● **Task prompt**: Print the data exactly as written, but leave out each picture.

● **Dataset extract**:
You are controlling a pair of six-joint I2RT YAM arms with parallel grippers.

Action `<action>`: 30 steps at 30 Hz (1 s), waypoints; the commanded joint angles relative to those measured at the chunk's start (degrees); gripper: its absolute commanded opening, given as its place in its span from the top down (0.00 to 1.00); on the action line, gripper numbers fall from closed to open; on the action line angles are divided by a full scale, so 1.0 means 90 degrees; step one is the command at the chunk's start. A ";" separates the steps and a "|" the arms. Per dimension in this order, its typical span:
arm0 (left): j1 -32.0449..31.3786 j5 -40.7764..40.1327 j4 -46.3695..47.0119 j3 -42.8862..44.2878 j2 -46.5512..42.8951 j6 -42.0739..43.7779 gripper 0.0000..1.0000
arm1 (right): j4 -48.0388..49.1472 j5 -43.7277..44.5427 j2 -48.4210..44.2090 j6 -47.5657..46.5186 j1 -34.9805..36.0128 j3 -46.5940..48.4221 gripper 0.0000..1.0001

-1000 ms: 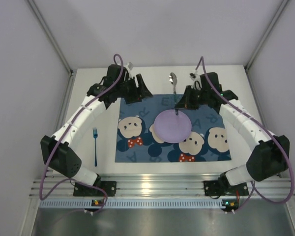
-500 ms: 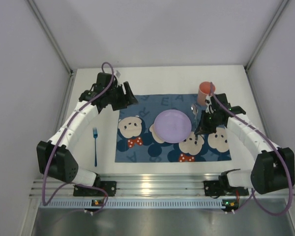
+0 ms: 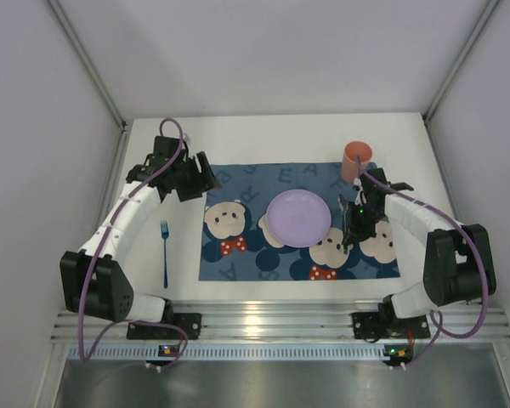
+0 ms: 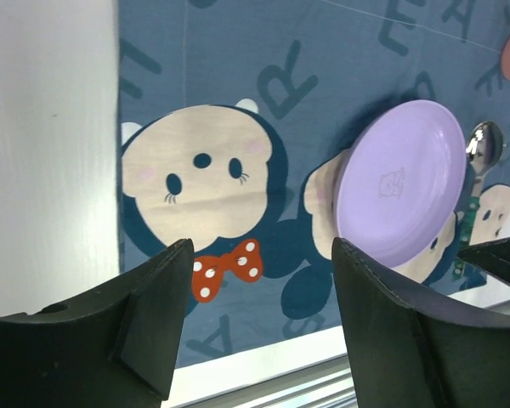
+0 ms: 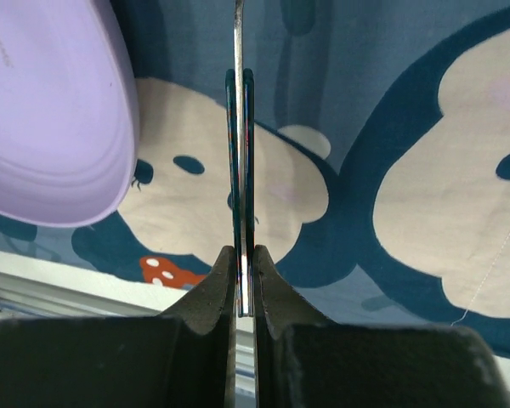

● **Task response**:
You are controlling a pair of six-joint I2RT YAM arms with parallel grippers.

Action `<action>`: 30 steps at 30 Hz (1 s), waypoints; the commanded joint angles relative to those measured at the chunk's start (degrees); gripper: its absolute commanded opening, given as its place in its span from the top down (0.00 to 1.00); on the action line, gripper numbers fall from closed to open; on the action line angles are divided by a full scale, so 1.0 means 90 degrees; step one is the command at the chunk's start. A ";" separates the steps and a "|" the arms. Per dimension in this order, its typical span:
arm0 (left): j1 -32.0449..31.3786 j5 -40.7764..40.1327 j4 -46.3695..47.0119 j3 -42.8862..44.2878 j2 -46.5512..42.8951 j6 -42.0739..43.7779 gripper 0.0000..1.0000
arm1 (right): j4 -48.0388..49.1472 j5 -43.7277..44.5427 j2 -48.4210..44.2090 j6 -47.5657..46.5186 j1 -34.9805..36.0128 j3 -46.5940..48.4221 gripper 0.0000..1.0001

-1000 ms: 
-500 ms: 
+0 ms: 
+0 ms: 
+0 ms: 

The submitted answer is complete.